### EXERCISE DETAILS
Count how many lines hold "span" in the records, and respond with that number by itself.
(DATASET ENTRIES)
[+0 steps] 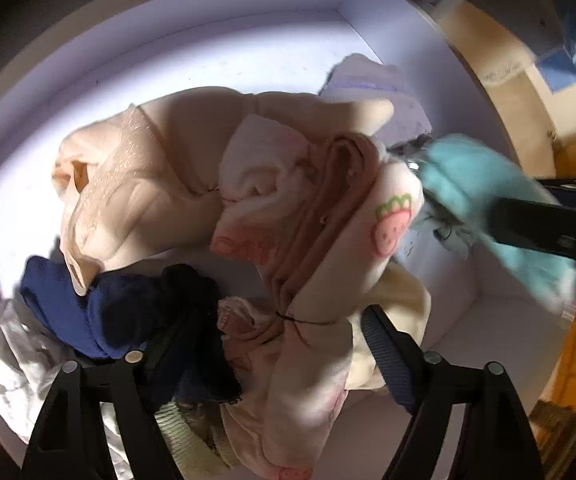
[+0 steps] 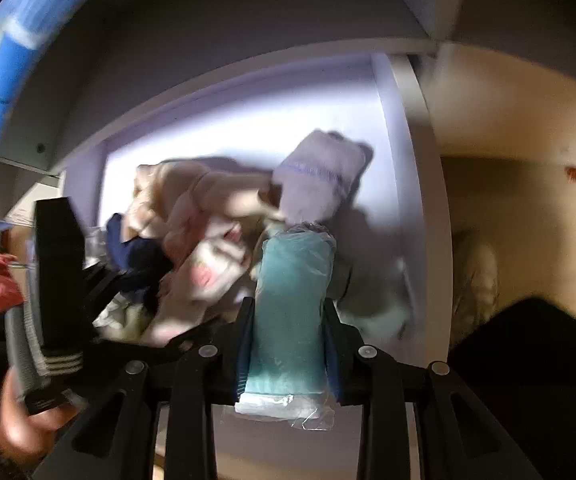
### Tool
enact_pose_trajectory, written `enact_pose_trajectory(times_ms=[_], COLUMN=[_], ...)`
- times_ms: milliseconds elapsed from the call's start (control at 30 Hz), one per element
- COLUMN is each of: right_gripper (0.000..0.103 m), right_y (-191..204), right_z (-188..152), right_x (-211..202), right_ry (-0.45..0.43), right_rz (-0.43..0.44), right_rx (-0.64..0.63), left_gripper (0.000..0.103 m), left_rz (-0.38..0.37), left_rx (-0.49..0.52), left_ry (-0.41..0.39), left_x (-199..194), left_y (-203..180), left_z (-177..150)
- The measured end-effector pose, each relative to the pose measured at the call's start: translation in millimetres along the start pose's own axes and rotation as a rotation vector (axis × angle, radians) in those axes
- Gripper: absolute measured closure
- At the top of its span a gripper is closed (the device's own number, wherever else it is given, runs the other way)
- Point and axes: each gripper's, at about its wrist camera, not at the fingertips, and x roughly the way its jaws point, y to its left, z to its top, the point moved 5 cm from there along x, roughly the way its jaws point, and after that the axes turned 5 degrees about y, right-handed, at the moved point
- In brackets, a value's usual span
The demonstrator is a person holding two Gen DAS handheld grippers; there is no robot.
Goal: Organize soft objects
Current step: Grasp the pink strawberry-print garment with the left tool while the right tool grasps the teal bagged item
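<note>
Closest in, right gripper (image 2: pixel 290 344) clamped on a teal folded cloth in clear plastic wrap (image 2: pixel 292 300), blue-padded fingers (image 2: pixel 244 344) pressed against both sides of the bundle, wrap sticking out behind the jaws. In the left wrist view, left gripper (image 1: pixel 271 320) spread wide over a heap of clothes, nothing between its fingers; a dark navy garment (image 1: pixel 99 312) draped against the left finger, a cream-pink fleece piece with a strawberry print (image 1: pixel 392 224) bulging up between the two. Just beyond, a peach satin garment with a lace band (image 1: pixel 127 184) piled on top of the heap, white crumpled fabric (image 1: pixel 11 360) low at the left edge. Teal bundle hanging over the right side of the heap, near the strawberry print. Farther back, a pale lilac folded cloth (image 2: pixel 320 176) leaning on the pile. All of it inside a white drawer (image 1: pixel 247 52), its rear wall brightly lit. Motion blur over much of the right wrist view.
</note>
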Motion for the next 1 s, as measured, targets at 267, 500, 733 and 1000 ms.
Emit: enact_pose_trajectory(times_ms=[267,500,733,1000], right_gripper=[0.07,0.071,0.073,0.073], right_y=[2,1,-2,-6], right_z=[6,10,17,12], right_x=[43,47,33,27], right_ry=[0.122,0.157,0.115,0.102], right_rz=[-0.061,-0.067,-0.038,-0.002], right_rx=[-0.035,-0.032,0.011,0.046], left_gripper=[0.05,0.056,0.059,0.06], left_rz=[-0.082,-0.103,-0.12,-0.125], left_rx=[-0.071,-0.087,-0.155,-0.173], left_ry=[0.054,0.019,-0.071,-0.193], left_x=[12,-4,-37,-94], left_y=[6,4,13,11], left_z=[-6,-9,-27,-57])
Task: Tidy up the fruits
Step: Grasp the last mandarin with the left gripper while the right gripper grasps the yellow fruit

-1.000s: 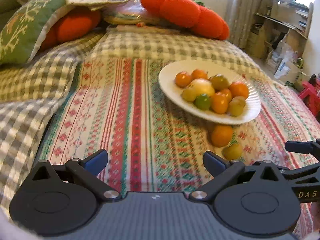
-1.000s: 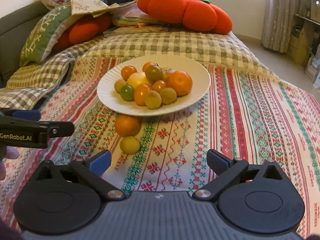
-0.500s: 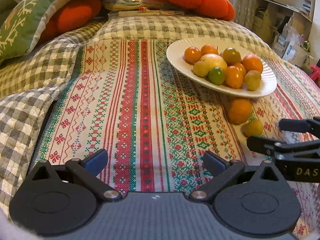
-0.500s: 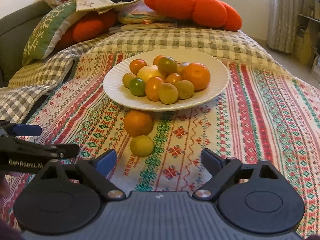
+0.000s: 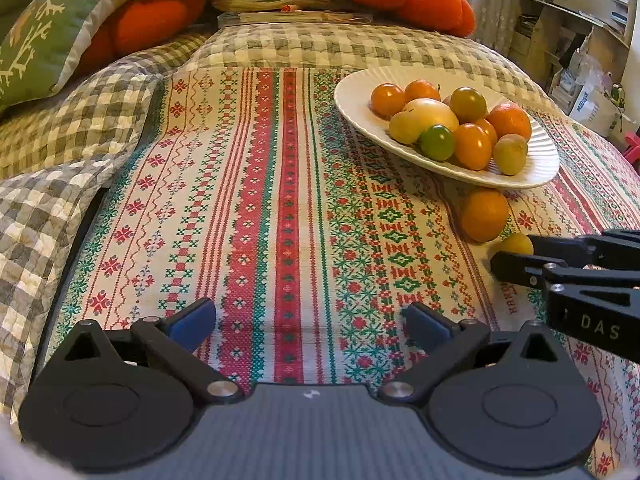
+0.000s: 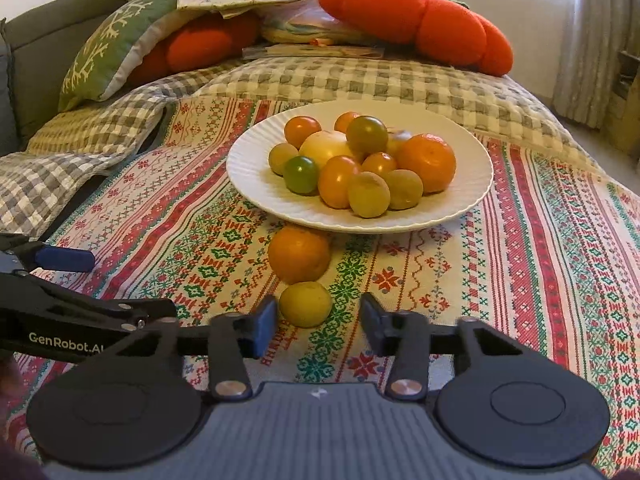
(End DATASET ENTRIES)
### WRITTEN RESPONSE
2